-- WORK INSTRUCTION --
Write back every line of the listing exactly, excluding images.

-- SOURCE MATERIAL --
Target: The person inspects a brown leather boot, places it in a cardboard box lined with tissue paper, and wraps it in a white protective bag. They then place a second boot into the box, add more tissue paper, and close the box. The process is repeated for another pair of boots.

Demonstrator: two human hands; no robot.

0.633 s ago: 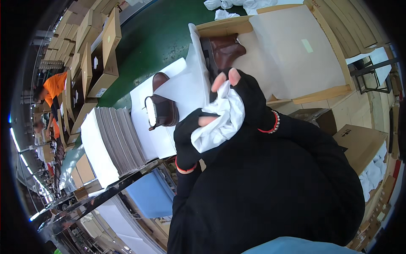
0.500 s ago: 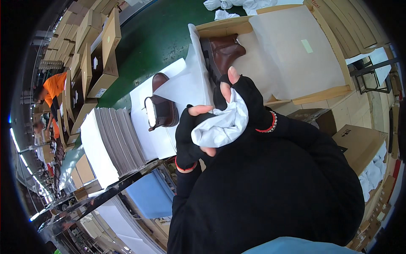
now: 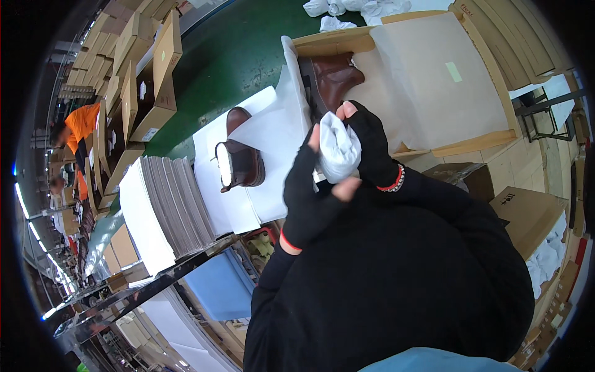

-- SOLUTION TO THIS TASK --
Target: The person inspects a brown leather boot, places it in a cardboard box lined with tissue paper, and wraps it in a white protective bag. They then place a second boot into the box, add more tissue paper, and close the box. The process is repeated for another pair of boots.

Demonstrator: two human hands; no robot.

0.633 s ago: 
0.500 s ago: 
now: 

This output has been given in full.